ローズは、夫の弁護をオコナー弁護士に依頼する。
翌日、二人は弁護士事務所を訪れ、改めて事情を話し、刑事は専門ではないが、オコナー弁護士が受任することになった。犯人が、2回、保険会社事務所を襲ったうちの一日は、家族で旅行していたことを思い出し、二人は、現地を訪ねることとする。
宿を運営する夫婦は、いささか頼りないが、マニー一家が泊まったことは、思い出す。マニーは、宿泊中、一日雨に降り込められ、客の男3人と、カードゲームをしていたことを思い出す。宿帳も出て来て、3人の名前が知れる。
マニーとローズは、カード遊びをした男二人の住居を訪ねる。しかし、二人とも亡くなっていた。ローズが、"アリバイって"笑い崩れる。どうも精神状態が、優れないようだ。
二人は、オコナー弁護士に顛末を報告する。ところが、やはりローズが、心ここにない状態で、オコナーも医者にかかってはと、勧める。
ある朝、マニーが帰って来ると、ローズは、一睡もしていない様子で、私が悪いと、落ち込んでいる。かと思うと、マニーが本当は犯人でないかと疑い、ヘアブラシで、マニーの額を傷付け、姿見が割れる。マニーの顔が、割れた鏡に映る。
精神科を受診したローズについて、ドクターは、転地療養が必要と答える。
マニーは、ローズを施設に入院させる。
マニーの公判が始まる。マニーの反証は不十分で、検察側の証人は、保険会社事務所の女性職員ら。マニーを犯人と断ずる。オコナー弁護士は、陪審員も再選しての審理のやり直しを提案し、受理される。
▶︎真犯人逮捕
マニーは、子らの世話のため、母を呼び寄せるが、どうしても疑いを晴らせない、有罪となった方が楽だとこぼす。母は、祈りなさいと答える。マニーは、ロサリオを持ち歩いている。
壁に掛けたキリスト像に祈ると、そこに映じたマニーの顔が、真犯人の顔に変わる。
コートをまとい、帽子を被った男は、雑貨店に入り、ハムを注文する。レジの老女が外した後、男はレジに入り込み、銃を持っていると脅す。老女は、肉切りナイフを掲げて、二度足踏みする。主人が地下から現れて、男を組み敷く。老女は、警察に通報する。
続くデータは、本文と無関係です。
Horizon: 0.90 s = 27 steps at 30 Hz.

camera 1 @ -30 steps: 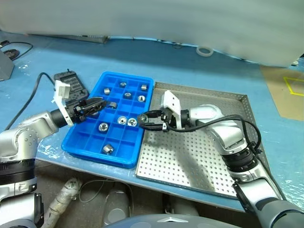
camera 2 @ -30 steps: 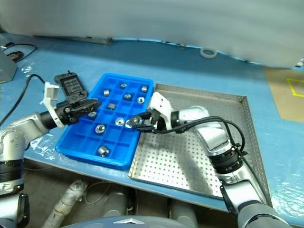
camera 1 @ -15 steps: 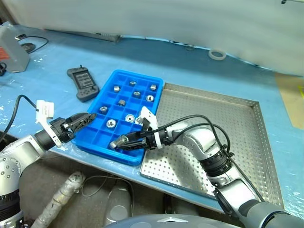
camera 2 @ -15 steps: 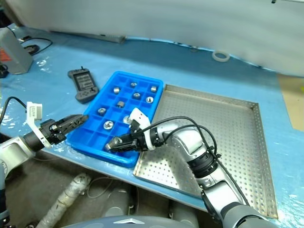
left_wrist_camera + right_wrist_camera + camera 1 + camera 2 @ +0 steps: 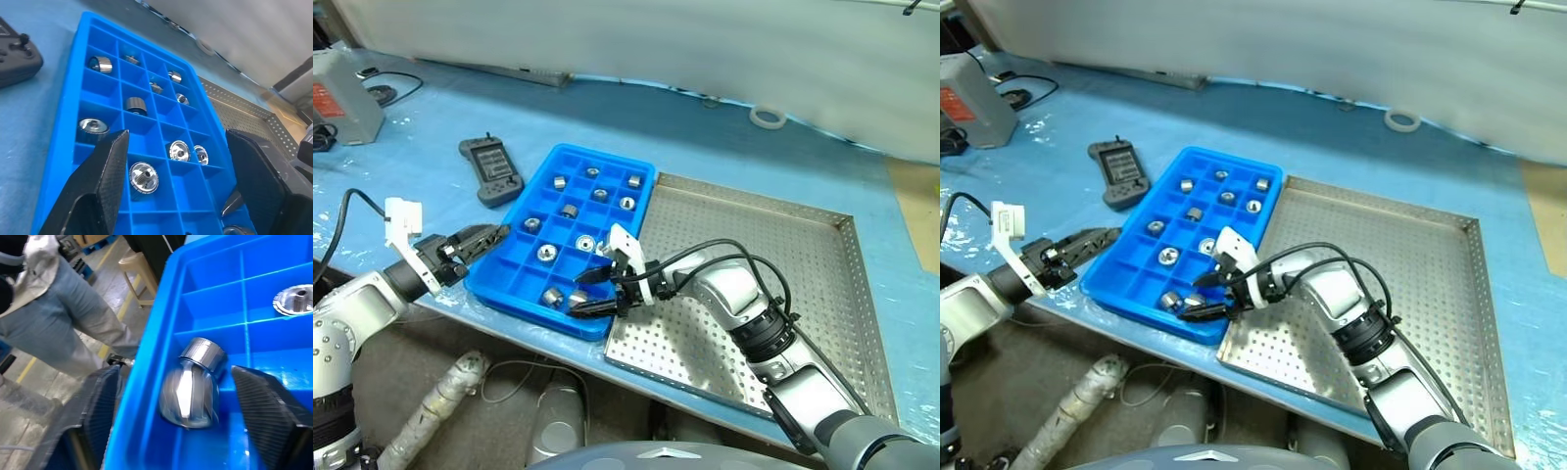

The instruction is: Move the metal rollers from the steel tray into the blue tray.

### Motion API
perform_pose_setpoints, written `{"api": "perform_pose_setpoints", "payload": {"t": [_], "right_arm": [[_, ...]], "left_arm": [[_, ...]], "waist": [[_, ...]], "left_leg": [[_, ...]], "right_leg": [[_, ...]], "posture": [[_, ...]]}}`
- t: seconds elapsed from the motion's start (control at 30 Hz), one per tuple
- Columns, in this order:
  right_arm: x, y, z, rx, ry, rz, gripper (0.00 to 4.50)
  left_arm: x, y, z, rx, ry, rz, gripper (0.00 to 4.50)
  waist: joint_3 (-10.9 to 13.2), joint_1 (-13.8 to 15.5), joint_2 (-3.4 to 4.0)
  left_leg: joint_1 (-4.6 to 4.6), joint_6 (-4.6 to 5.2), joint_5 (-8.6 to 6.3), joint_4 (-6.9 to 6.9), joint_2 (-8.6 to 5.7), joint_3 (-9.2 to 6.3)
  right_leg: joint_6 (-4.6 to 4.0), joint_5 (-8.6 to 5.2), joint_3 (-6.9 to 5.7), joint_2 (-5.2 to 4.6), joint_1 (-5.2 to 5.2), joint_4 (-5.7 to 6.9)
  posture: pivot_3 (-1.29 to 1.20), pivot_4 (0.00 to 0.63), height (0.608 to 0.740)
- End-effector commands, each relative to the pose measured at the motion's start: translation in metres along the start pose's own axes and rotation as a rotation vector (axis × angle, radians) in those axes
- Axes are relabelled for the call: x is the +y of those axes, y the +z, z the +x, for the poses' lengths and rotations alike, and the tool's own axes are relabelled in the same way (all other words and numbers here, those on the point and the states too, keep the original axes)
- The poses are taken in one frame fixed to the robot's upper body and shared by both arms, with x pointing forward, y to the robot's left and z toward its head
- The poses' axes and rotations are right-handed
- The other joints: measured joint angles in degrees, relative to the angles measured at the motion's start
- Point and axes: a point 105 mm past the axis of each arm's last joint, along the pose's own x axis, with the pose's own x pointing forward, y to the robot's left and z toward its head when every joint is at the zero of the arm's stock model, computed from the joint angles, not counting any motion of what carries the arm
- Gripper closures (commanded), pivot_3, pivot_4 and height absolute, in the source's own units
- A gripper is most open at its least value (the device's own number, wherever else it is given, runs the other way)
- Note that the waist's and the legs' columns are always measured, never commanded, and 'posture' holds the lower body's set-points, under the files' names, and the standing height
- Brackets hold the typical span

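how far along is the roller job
Nearly finished, it seems. Done: metal rollers sit across many compartments of the blue tray, and the steel tray's visible floor shows none. In hand: nothing; one roller lies in a near-edge compartment between the open right gripper's fingers, ungripped. The left gripper is open, empty. Left: probably only pulling the arms back.

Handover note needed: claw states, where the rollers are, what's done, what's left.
Right claw: open over the near row of the blue tray, nothing held; two metal rollers lie in the compartments just below it.
Left claw: open, empty, at the blue tray's left edge.
Done: about ten rollers sit in the blue tray's compartments.
Left: the steel tray shows no rollers on its visible floor; check the part hidden under the right arm, then withdraw.
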Motion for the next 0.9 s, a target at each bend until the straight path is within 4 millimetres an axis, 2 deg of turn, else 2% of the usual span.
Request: {"api": "perform_pose_setpoints", "payload": {"t": [0.03,0.13,0.2,0.27,0.37,0.5,0.57,0.7,0.77,0.9], "right_arm": [[-0.004,0.003,-0.003,-0.003,-0.03,-0.027,0.62],[-0.018,0.012,-0.012,-0.018,-0.121,-0.117,0.62],[-0.029,0.027,-0.024,-0.069,-0.199,-0.18,0.62],[-0.045,0.055,-0.043,-0.177,-0.321,-0.2,0.62],[-0.057,0.075,-0.066,-0.265,-0.432,-0.224,0.62],[-0.069,0.101,-0.112,-0.407,-0.644,-0.278,0.62],[-0.075,0.101,-0.127,-0.445,-0.732,-0.265,0.62],[-0.095,0.089,-0.154,-0.466,-0.925,-0.216,0.62],[-0.106,0.084,-0.167,-0.487,-1.033,-0.181,0.62],[-0.116,0.082,-0.179,-0.517,-1.14,-0.148,0.62]], "left_arm": [[-0.005,0.008,0.004,0.0,-0.035,0.035,1.19],[-0.003,0.015,0.013,-0.005,-0.053,0.049,1.19],[-0.006,0.017,0.02,-0.01,-0.08,0.063,1.19],[-0.009,0.023,0.029,-0.03,-0.106,0.086,1.19],[-0.012,0.03,0.039,-0.066,-0.13,0.101,1.19],[-0.009,0.041,0.068,-0.15,-0.13,0.127,1.19],[-0.006,0.042,0.081,-0.184,-0.126,0.123,1.19],[-0.002,0.041,0.106,-0.243,-0.109,0.08,1.19],[0.004,0.039,0.127,-0.267,-0.061,0.059,1.19],[0.0,0.043,0.156,-0.31,-0.066,0.011,1.19]], "waist": [[-0.05,-0.14,-0.07],[-0.09,-0.19,-0.14],[-0.1,-0.39,-0.17],[-0.1,-0.83,-0.2],[-0.11,-1.12,-0.22],[-0.12,-1.03,-0.23],[-0.13,-1.3,-0.25],[-0.14,-2.37,-0.26],[-0.14,-2.8,-0.25],[-0.13,-3.87,-0.25]], "left_leg": [[0.0,-0.01,0.0,0.0,-0.01,0.0],[-0.02,-0.07,0.04,0.0,-0.01,0.0],[-0.02,-0.12,0.07,0.01,-0.02,0.0],[-0.02,-0.17,0.1,0.04,-0.03,0.0],[-0.04,-0.27,0.18,0.05,-0.02,0.0],[-0.07,-0.29,0.2,0.04,0.01,-0.01],[-0.12,-0.28,0.19,0.06,-0.05,0.0],[-0.14,-0.26,0.18,0.1,-0.03,0.0],[-0.15,-0.26,0.18,0.1,-0.02,0.0],[-0.16,-0.28,0.21,0.14,-0.03,-0.01]], "right_leg": [[0.0,0.0,0.01,0.0,0.0,0.0],[0.0,0.0,0.01,0.0,-0.04,0.05],[0.0,0.0,0.01,-0.01,-0.04,0.11],[-0.01,0.0,0.02,-0.01,-0.04,0.17],[-0.03,0.01,0.04,-0.01,-0.14,0.36],[-0.04,0.01,0.04,0.05,-0.15,0.36],[-0.02,0.02,0.07,0.04,-0.15,0.33],[-0.01,0.03,0.07,0.04,-0.14,0.34],[-0.02,0.03,0.06,0.04,-0.14,0.34],[-0.04,0.04,0.07,0.05,-0.14,0.36]], "posture": [[0.22,0.15,0.74],[0.2,0.15,0.74],[0.18,0.15,0.74],[0.17,0.15,0.74],[0.15,0.15,0.74],[0.1,0.15,0.74],[0.08,0.15,0.74],[0.04,0.15,0.74],[0.02,0.15,0.74],[-0.01,0.15,0.74]]}}
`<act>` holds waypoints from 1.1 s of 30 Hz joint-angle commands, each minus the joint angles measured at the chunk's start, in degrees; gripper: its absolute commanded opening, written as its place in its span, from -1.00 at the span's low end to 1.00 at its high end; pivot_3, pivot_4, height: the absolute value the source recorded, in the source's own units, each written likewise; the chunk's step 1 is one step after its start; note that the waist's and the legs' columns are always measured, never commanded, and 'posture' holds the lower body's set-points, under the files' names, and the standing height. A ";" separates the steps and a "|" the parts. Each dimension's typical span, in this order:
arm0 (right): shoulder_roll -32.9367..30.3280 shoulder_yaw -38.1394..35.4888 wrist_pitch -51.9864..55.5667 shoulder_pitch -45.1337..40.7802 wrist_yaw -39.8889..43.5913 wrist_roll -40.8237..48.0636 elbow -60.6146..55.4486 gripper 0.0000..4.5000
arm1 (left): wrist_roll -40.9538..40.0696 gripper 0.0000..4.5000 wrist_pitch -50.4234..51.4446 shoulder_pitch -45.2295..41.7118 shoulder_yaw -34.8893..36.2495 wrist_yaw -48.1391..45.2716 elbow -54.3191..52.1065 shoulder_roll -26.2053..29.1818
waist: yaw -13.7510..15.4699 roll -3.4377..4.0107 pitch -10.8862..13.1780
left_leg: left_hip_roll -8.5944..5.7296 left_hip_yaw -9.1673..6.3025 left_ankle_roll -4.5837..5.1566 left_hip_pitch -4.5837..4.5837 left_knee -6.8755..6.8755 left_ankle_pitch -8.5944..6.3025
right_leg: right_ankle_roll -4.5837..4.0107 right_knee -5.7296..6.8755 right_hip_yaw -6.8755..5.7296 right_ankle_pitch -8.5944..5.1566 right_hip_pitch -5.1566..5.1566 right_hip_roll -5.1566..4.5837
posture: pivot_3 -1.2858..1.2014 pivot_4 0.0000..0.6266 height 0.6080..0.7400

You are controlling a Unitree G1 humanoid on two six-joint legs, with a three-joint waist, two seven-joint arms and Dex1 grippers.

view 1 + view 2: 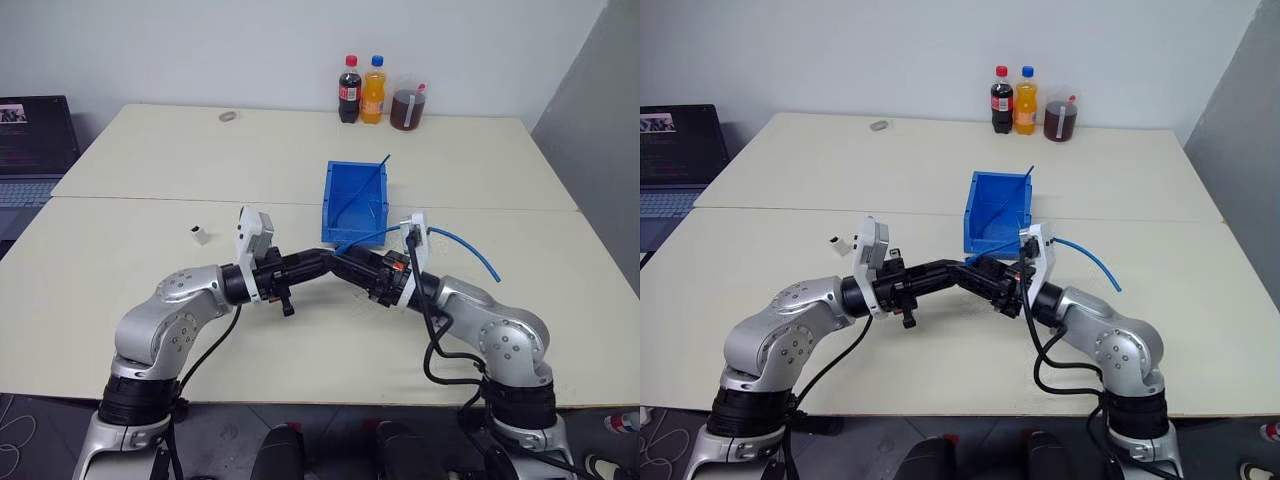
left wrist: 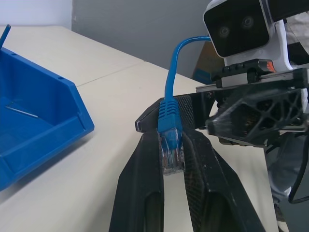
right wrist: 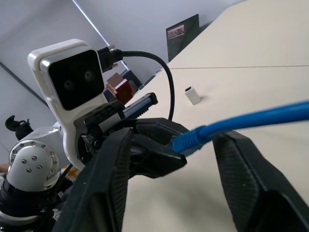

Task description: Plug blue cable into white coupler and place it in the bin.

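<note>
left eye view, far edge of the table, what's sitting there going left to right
small grey ring → cola bottle → orange soda bottle → jar of dark liquid

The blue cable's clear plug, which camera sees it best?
The left wrist view: the plug shows close up, pinched in the left gripper. The right wrist view shows its blue boot side-on. In both eye views the blue cable is visible, the plug indistinct.
</note>
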 commanded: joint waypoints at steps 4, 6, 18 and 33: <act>0.01 0.59 -0.49 -0.94 2.99 3.32 -0.55 -0.53 | -1.50 -0.88 0.76 0.22 0.64 -0.94 -2.00 1.05 | -0.01 0.01 0.00 | 0.00 0.01 0.00 0.00 0.00 0.00 | 0.00 -0.02 0.00 0.00 0.00 0.00 | 0.03 -0.52 1.00; -0.15 0.68 -0.20 -0.97 3.32 3.73 -0.53 -0.73 | -1.70 -0.88 0.90 0.17 0.86 -0.73 -1.83 0.86 | -0.02 0.00 0.00 | 0.00 0.01 0.00 0.00 -0.01 0.00 | 0.00 -0.02 0.00 0.00 0.00 0.00 | 0.03 -0.52 1.00; -0.76 0.80 0.91 -1.07 3.81 5.79 -0.33 -0.95 | -0.77 -0.73 0.20 0.78 0.44 -0.34 -0.62 0.42 | -0.08 0.01 0.00 | 0.00 0.01 0.00 0.00 -0.02 0.00 | 0.00 -0.04 0.01 0.00 -0.01 0.00 | 0.03 -0.52 1.00; -2.78 1.68 -2.08 -2.07 4.91 3.31 1.51 -0.96 | 0.60 0.74 0.82 15.35 4.18 -6.28 -2.77 12.09 | -1.02 0.03 0.07 | 0.05 0.05 0.00 0.00 -0.12 -0.01 | -0.02 -0.06 0.05 -0.02 -0.09 -0.01 | 0.03 -0.52 1.00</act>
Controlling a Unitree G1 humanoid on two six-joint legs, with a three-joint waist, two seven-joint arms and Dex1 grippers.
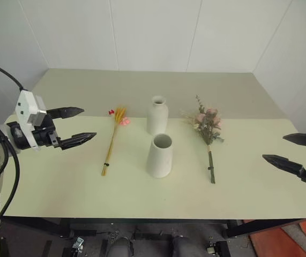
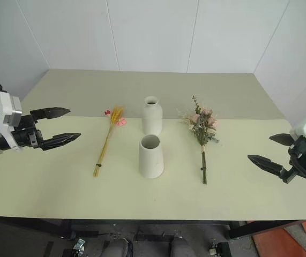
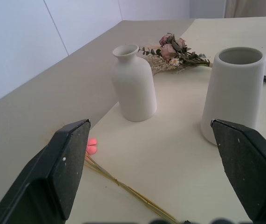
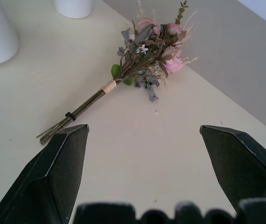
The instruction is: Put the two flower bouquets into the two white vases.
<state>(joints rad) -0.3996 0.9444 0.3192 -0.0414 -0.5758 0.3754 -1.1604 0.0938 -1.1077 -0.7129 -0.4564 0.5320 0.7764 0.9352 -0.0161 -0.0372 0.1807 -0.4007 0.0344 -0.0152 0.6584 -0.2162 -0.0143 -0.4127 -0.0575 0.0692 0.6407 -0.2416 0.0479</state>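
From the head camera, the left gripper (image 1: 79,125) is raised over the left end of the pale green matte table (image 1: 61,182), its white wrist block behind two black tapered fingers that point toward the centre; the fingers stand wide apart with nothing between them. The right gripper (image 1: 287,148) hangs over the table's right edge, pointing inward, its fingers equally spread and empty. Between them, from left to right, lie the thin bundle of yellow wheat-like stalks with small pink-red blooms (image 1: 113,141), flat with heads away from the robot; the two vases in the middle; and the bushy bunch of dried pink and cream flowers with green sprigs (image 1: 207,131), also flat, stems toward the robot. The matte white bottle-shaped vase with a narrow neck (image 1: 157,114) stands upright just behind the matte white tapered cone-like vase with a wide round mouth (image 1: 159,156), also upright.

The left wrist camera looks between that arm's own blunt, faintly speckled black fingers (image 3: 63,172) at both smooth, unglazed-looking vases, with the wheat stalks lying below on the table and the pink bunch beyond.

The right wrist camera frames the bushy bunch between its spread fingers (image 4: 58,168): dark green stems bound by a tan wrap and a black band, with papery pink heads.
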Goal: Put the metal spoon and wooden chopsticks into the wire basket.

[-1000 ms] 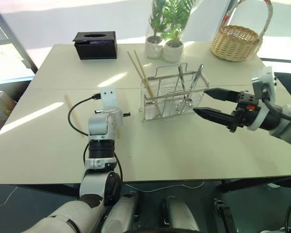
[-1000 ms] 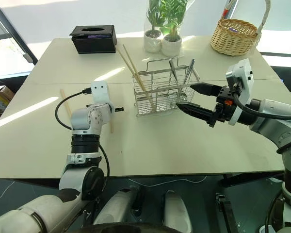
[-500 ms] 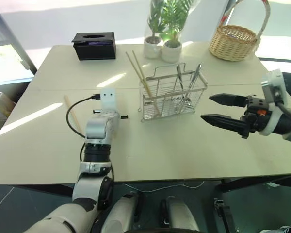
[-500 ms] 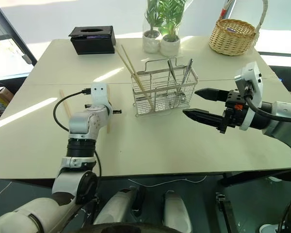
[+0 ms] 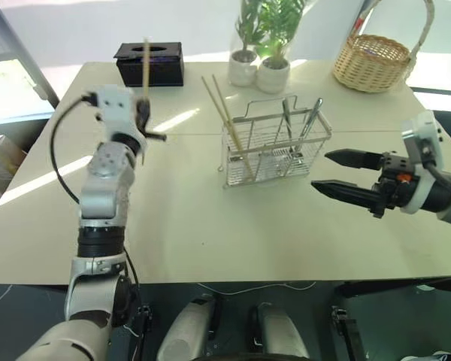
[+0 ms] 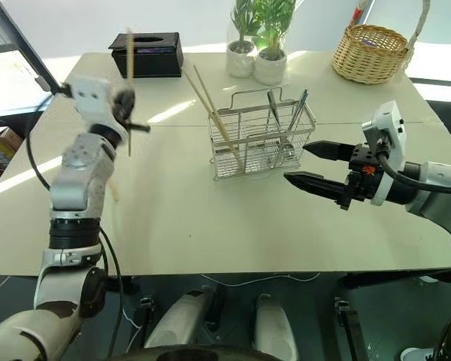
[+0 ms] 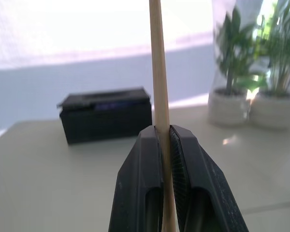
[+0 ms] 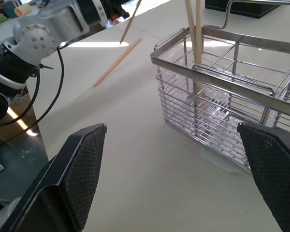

マニーは、釈放される。オコナーと警察で手続をしていると、真犯人が連行されてくる。マニーは、"お前のせいで、妻が"と声を掛ける。保険会社の職員もまた、面通しを終え、決まり悪そうに、マニーの横を通っていく。
マニーは、新聞を持って、ローズを見舞う。しかし、反応は鈍い。時間が必要なようだ。
映画は終わり、2年後にローズは、全快し、一家は、マイアミで幸せに暮らすと、クレジットが流れる。
【感想】
とても陰鬱な物語が、マニーの視点で、淡々と語られていく。マニーは、じっと耐えたが、ようやく母にこぼしたり、真犯人の男に、声を掛けた。
静謐な信仰心を問う物語である。